• [Exercise prompt]: The result should hold only the lines from the one with "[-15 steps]" through the final line of the data below, transcribed exactly, pictures left out.

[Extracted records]
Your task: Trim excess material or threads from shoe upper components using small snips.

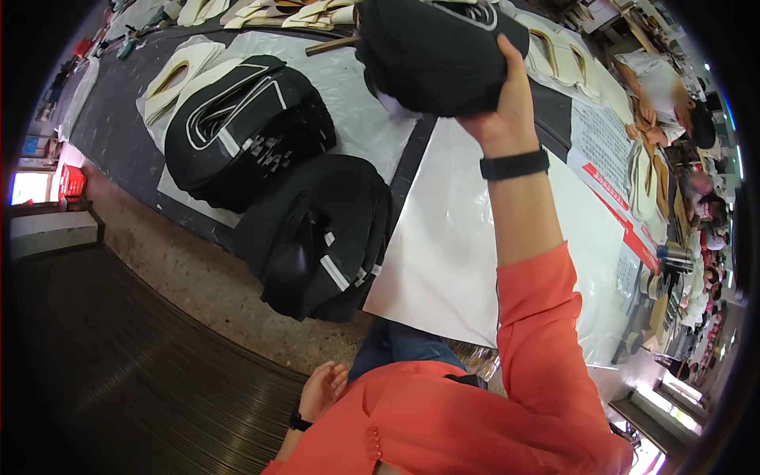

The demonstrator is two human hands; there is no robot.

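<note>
My right hand (511, 111) is raised at the top middle, its thumb and palm closed on a thick stack of black shoe uppers (431, 67) with a white outline around the opening. My left hand (323, 386) hangs by my waist with loosely curled fingers and nothing in it. Two more stacks rest at the near left edge of the table. One stack of black uppers (293, 107) has white lines and white tabs along its side. Nearer to me, another black stack (324, 206) lies tilted and overhangs the edge, with a few white marks showing.
A white sheet (443, 261) covers the table in front of me. Cream cut pieces (180, 75) lie at the left, with more along the far side. A printed sheet (606, 150) is at the right. Beyond it a person (661, 87) handles pieces. A ridged dark surface (142, 356) fills the lower left.
</note>
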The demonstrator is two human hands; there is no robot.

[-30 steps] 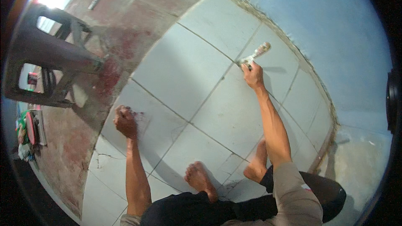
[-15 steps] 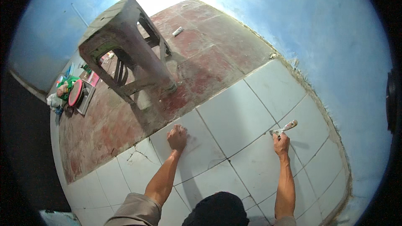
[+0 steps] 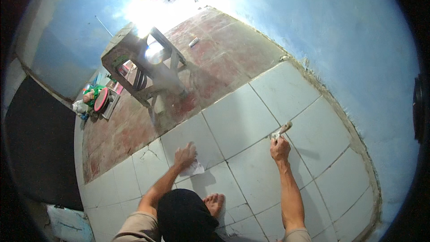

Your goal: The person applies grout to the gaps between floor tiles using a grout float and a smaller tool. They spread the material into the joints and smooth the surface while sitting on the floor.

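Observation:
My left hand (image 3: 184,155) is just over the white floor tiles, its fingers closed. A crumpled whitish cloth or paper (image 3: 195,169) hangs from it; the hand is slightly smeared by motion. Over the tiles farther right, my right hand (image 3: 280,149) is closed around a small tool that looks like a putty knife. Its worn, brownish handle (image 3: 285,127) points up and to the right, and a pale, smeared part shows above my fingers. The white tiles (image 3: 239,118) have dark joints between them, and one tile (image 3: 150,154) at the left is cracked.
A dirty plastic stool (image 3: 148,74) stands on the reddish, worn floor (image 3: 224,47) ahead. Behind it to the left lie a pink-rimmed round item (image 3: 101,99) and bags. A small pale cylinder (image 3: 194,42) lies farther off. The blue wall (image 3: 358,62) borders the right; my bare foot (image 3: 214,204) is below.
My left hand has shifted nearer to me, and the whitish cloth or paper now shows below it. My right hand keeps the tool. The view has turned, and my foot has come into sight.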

• [Reply to the exercise]:
[-15 steps] 
[+0 steps] 

Your goal: The person applies grout to the gaps between floor tiles using a grout float and a smaller tool. They spread the material into the joints and smooth the surface while sitting on the floor.

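Observation:
My left hand (image 3: 184,155) is just over the white floor tiles, its fingers closed. A crumpled whitish cloth or paper (image 3: 195,169) hangs from it; the hand is slightly smeared by motion. Over the tiles farther right, my right hand (image 3: 280,149) is closed around a small tool that looks like a putty knife. Its worn, brownish handle (image 3: 285,127) points up and to the right, and a pale, smeared part shows above my fingers. The white tiles (image 3: 239,118) have dark joints between them, and one tile (image 3: 150,154) at the left is cracked.
A dirty plastic stool (image 3: 148,74) stands on the reddish, worn floor (image 3: 224,47) ahead. Behind it to the left lie a pink-rimmed round item (image 3: 101,99) and bags. A small pale cylinder (image 3: 194,42) lies farther off. The blue wall (image 3: 358,62) borders the right; my bare foot (image 3: 214,204) is below.
My left hand has shifted nearer to me, and the whitish cloth or paper now shows below it. My right hand keeps the tool. The view has turned, and my foot has come into sight.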

The response to this exercise is complete.